Blackwell products: Set for broad adoption and integration across industries
Leading the charge are cloud service giants AWS, Google Cloud, Microsoft Azure, and Oracle Cloud Infrastructure, who will be among the inaugural providers offering Blackwell-powered instances. Joining them are esteemed members of the NVIDIA Cloud Partner program, including Applied Digital, CoreWeave, Crusoe, IBM Cloud, and Lambda, all poised to integrate Blackwell into their offerings. Sovereign AI clouds will also play a pivotal role in delivering Blackwell-based cloud services and infrastructure, with notable participants such as Indosat Ooredoo Hutchinson, Nebius, Nexgen Cloud, Oracle EU Sovereign Cloud, and Scaleway, to name a few.
For those seeking access to Blackwell-powered solutions through dedicated platforms, NVIDIA DGX™ Cloud emerges as a beacon, offering enterprise developers exclusive access to infrastructure and software tailored for building and deploying advanced generative AI models.

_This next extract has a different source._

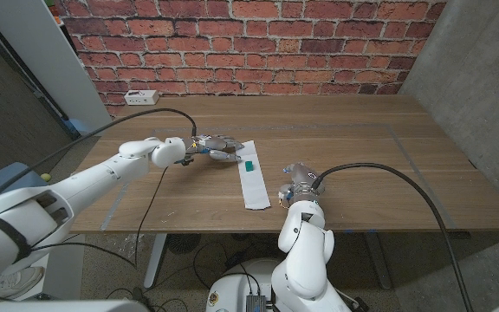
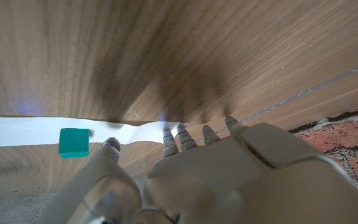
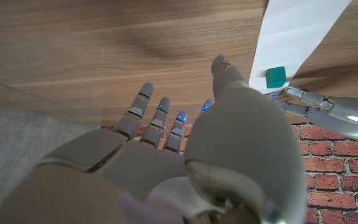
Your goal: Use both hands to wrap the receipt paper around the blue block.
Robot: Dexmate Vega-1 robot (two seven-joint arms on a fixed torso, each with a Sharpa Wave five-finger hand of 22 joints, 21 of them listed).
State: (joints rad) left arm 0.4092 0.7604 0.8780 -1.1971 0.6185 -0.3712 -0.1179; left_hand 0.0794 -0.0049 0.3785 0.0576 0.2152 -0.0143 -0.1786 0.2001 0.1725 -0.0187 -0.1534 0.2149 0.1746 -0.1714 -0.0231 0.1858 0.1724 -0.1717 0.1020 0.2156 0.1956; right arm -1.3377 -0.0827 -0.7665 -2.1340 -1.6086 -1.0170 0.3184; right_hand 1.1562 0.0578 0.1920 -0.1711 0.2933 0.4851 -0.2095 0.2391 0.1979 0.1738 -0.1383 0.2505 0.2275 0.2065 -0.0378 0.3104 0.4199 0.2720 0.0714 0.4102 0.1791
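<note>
Head view: we see a long white strip of receipt paper (image 1: 251, 173) lying flat on the brown wooden table (image 1: 362, 147), with a small teal-blue block (image 1: 249, 164) resting on it toward twelve o'clock. Our left hand (image 1: 210, 147), fingers spread, reaches the strip's far end from nine o'clock, probably to lift it over the block. Our right hand (image 1: 300, 179) waits at three o'clock, fingers apart, holding nothing. A red brick wall (image 1: 249, 43) stands behind.
</note>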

Collaborations with AWS, Google Cloud, and Oracle Cloud Infrastructure are set to bring Blackwell instances to these platforms in the near future.
In the realm of hardware, industry titans Cisco, Dell, Hewlett Packard Enterprise, Lenovo, and Supermicro are gearing up to deliver a diverse array of servers built on Blackwell products. Complementing this lineup are an impressive roster of server manufacturers including Aivres, ASRock Rack, ASUS, Eviden, Foxconn, GIGABYTE, Inventec, Pegatron, QCT, Wistron, Wiwynn, and ZT Systems, all committed to ushering in the era of Blackwell computing.
But the impact doesn’t end there. A burgeoning network of software innovators, including Ansys, Cadence, and Synopsys—renowned leaders in engineering simulation—are harnessing the power of Blackwell-based processors to accelerate the design and simulation of electrical, mechanical, and manufacturing systems and components. This collaboration promises to empower customers with generative AI and accelerated computing, enabling faster time-to-market, reduced costs, and enhanced energy efficiency for their products.